For the entries below, report every line that includes the word "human".

== Recorded information

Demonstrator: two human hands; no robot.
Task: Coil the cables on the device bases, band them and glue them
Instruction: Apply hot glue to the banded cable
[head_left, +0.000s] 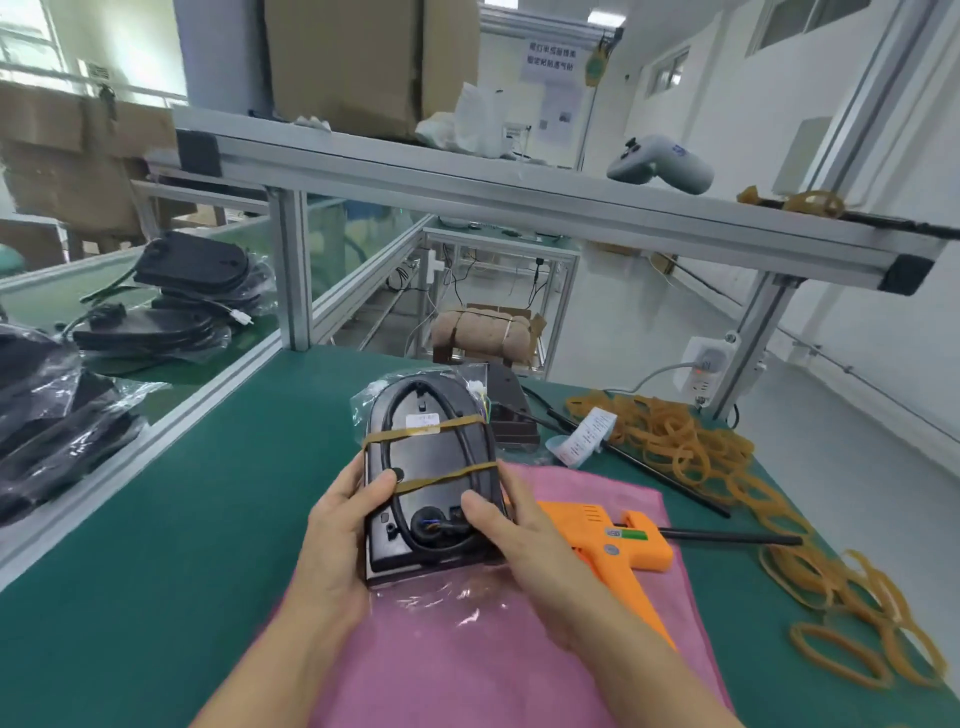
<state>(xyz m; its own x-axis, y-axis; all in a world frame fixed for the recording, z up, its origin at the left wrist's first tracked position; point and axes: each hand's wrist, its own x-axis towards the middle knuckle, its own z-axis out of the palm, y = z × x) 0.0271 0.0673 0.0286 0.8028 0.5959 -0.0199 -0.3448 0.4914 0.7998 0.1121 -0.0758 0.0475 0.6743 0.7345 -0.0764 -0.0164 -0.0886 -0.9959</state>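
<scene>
One head-worn wide-angle view looks forward and down from close above the counter (208, 493), the fingers (374, 488) central, the shelf (519, 192) beyond them.

The device base (431, 478) sits mid-tabletop (218, 493), held between the left hand (343, 525) and right hand (514, 535), above a cloth (597, 519). A cable (467, 441) lies coiled on it, under two bands (410, 435). The glue gun (613, 545) lies on the cloth, right of the base. Loose rubber bands (675, 447) spread further right. More bases (192, 291) are stacked far left. A shelf (467, 182) runs behind, overhead.
</scene>
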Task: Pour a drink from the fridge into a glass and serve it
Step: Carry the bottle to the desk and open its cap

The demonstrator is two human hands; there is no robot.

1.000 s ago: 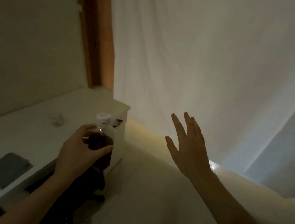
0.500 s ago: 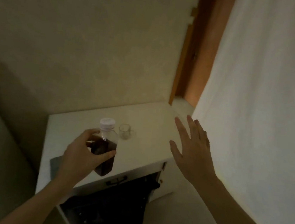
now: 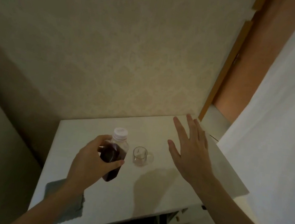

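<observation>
My left hand (image 3: 91, 159) grips a small clear bottle (image 3: 113, 155) of dark drink with a white cap, held upright above the white table (image 3: 152, 195). A small empty clear glass (image 3: 139, 156) stands on the table just right of the bottle. My right hand (image 3: 190, 151) hovers over the table's right half, fingers spread and straight, holding nothing, to the right of the glass.
A grey cloth (image 3: 64, 202) lies on the table's front left corner, partly under my left forearm. Patterned wall behind the table; an orange door frame (image 3: 240, 67) at the back right. A white sheet (image 3: 279, 127) hangs on the right. Dark space under the table's front edge.
The view has swung left and closer onto the table. Both hands now hang over the tabletop, the bottle beside the glass.
</observation>
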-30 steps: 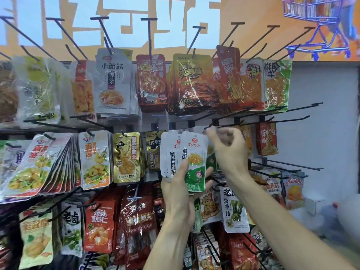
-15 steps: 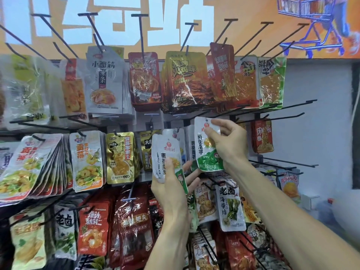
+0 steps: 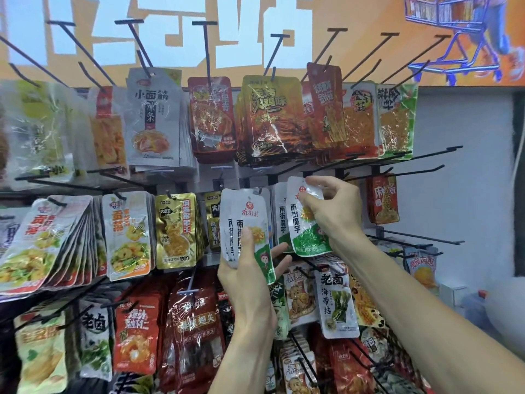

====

■ Exercise answer
Demonstrator: two human hands; no robot.
The demonstrator is two human hands; there is no robot.

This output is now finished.